_Your objective:_
Give back exactly the lines of the data below, starting with the line that has "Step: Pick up" and going on through the line that has "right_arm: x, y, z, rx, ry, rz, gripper".

(The records Opens)

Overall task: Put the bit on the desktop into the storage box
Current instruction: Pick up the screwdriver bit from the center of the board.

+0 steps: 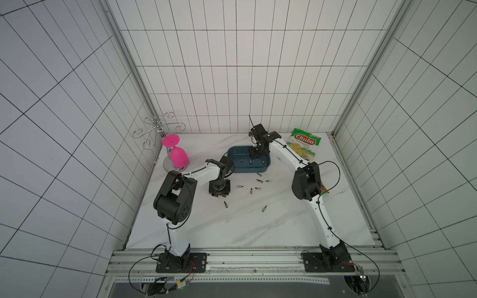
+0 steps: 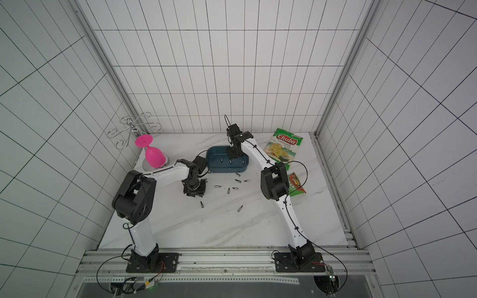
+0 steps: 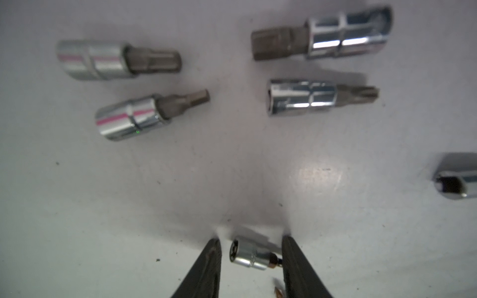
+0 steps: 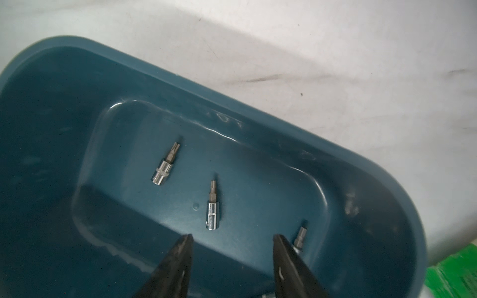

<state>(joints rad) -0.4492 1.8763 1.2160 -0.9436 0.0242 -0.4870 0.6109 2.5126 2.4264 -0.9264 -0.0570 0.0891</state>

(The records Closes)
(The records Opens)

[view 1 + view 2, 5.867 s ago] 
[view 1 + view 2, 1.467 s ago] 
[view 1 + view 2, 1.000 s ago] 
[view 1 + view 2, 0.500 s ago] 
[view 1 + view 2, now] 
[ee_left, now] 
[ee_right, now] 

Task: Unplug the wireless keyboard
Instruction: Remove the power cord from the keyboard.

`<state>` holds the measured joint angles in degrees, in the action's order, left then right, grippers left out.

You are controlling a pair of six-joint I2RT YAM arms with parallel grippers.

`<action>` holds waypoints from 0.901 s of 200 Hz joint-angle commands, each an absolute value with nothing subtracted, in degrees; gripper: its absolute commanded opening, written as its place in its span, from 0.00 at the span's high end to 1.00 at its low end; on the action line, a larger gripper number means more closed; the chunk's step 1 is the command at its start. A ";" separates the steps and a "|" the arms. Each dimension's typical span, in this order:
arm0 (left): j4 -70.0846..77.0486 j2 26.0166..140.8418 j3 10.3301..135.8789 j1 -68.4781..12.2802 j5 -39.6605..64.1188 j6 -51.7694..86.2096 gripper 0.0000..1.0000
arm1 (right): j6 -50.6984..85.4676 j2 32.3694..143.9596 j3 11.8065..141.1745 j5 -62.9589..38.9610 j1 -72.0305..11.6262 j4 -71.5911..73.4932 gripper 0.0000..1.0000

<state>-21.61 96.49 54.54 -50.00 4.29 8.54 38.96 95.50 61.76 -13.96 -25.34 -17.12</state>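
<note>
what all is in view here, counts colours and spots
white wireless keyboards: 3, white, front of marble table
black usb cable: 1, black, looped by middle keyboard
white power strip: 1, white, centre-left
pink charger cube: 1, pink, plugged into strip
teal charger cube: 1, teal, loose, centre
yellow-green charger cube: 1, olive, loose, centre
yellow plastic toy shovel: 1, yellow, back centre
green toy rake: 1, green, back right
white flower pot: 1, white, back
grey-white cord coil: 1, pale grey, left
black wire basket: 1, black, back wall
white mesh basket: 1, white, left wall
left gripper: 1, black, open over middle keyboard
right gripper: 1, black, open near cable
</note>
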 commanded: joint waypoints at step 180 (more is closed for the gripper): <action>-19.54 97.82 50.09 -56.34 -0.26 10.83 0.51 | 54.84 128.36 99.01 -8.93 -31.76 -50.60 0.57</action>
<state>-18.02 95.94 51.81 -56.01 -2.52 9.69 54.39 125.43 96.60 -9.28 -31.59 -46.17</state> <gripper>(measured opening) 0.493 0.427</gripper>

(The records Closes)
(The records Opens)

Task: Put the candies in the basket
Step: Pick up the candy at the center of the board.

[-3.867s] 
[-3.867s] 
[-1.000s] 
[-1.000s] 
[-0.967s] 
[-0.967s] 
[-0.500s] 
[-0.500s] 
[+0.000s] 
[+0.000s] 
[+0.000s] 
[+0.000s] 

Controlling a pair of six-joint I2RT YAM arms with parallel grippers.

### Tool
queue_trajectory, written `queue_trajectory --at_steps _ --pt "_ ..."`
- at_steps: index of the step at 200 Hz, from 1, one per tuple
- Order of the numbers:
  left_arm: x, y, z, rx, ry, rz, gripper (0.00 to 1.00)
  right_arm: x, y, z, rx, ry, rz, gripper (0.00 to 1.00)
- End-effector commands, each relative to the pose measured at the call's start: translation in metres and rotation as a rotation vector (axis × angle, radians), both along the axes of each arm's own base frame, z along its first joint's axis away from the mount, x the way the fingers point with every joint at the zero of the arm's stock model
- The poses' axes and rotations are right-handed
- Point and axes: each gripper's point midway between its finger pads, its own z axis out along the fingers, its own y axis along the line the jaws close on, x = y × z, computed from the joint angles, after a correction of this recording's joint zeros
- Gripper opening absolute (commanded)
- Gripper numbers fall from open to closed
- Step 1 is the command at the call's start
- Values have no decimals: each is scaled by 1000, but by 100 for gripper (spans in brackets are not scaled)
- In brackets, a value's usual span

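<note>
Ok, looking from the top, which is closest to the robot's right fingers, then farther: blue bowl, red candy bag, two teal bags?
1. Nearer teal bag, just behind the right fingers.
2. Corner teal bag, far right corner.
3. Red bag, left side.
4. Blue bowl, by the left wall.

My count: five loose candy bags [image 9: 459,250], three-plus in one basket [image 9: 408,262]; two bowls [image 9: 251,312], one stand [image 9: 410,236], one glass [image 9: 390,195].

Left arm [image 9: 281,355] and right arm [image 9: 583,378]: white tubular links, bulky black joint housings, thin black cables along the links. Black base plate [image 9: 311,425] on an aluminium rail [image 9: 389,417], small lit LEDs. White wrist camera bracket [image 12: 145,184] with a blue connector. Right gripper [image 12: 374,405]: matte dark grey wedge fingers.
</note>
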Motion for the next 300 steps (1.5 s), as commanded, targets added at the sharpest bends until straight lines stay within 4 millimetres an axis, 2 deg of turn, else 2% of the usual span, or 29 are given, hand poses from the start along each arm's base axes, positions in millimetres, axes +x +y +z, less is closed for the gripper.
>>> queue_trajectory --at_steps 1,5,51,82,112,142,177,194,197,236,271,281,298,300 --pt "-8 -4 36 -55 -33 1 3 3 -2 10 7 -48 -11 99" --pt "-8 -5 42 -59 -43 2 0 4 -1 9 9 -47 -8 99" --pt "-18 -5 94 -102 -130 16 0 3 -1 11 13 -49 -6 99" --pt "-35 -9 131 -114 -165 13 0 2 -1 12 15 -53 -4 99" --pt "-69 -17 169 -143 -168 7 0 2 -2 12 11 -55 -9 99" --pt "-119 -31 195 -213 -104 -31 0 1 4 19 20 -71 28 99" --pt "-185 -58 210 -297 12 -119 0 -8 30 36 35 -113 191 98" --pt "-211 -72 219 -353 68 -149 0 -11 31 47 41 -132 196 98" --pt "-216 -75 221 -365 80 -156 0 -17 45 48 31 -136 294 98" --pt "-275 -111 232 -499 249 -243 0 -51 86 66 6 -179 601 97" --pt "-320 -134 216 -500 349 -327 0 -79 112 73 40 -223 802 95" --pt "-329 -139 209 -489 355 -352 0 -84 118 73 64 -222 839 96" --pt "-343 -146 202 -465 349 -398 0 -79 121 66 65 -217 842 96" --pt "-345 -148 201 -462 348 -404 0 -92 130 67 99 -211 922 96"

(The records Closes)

_Your response:_
Step: Pick up the candy at the center of the board.

[-3.867s] 
[-3.867s] 
[-1.000s] 
[-1.000s] 
[-0.967s] 
[-0.967s] 
[-0.500s] 
[-0.500s] 
[+0.000s] 
[+0.000s] 
[+0.000s] 
[+0.000s] 

Controlling a pair of six-joint I2RT YAM arms with parallel grippers.

### Tool
queue_trajectory, written `queue_trajectory --at_steps _ --pt "_ ..."`
- at_steps: index of the step at 200 Hz, from 1, one per tuple
- Order of the numbers:
  left_arm: x, y, z, rx, ry, rz, gripper (0.00 to 1.00)
  right_arm: x, y, z, rx, ry, rz, gripper (0.00 to 1.00)

With this, the exercise has been completed.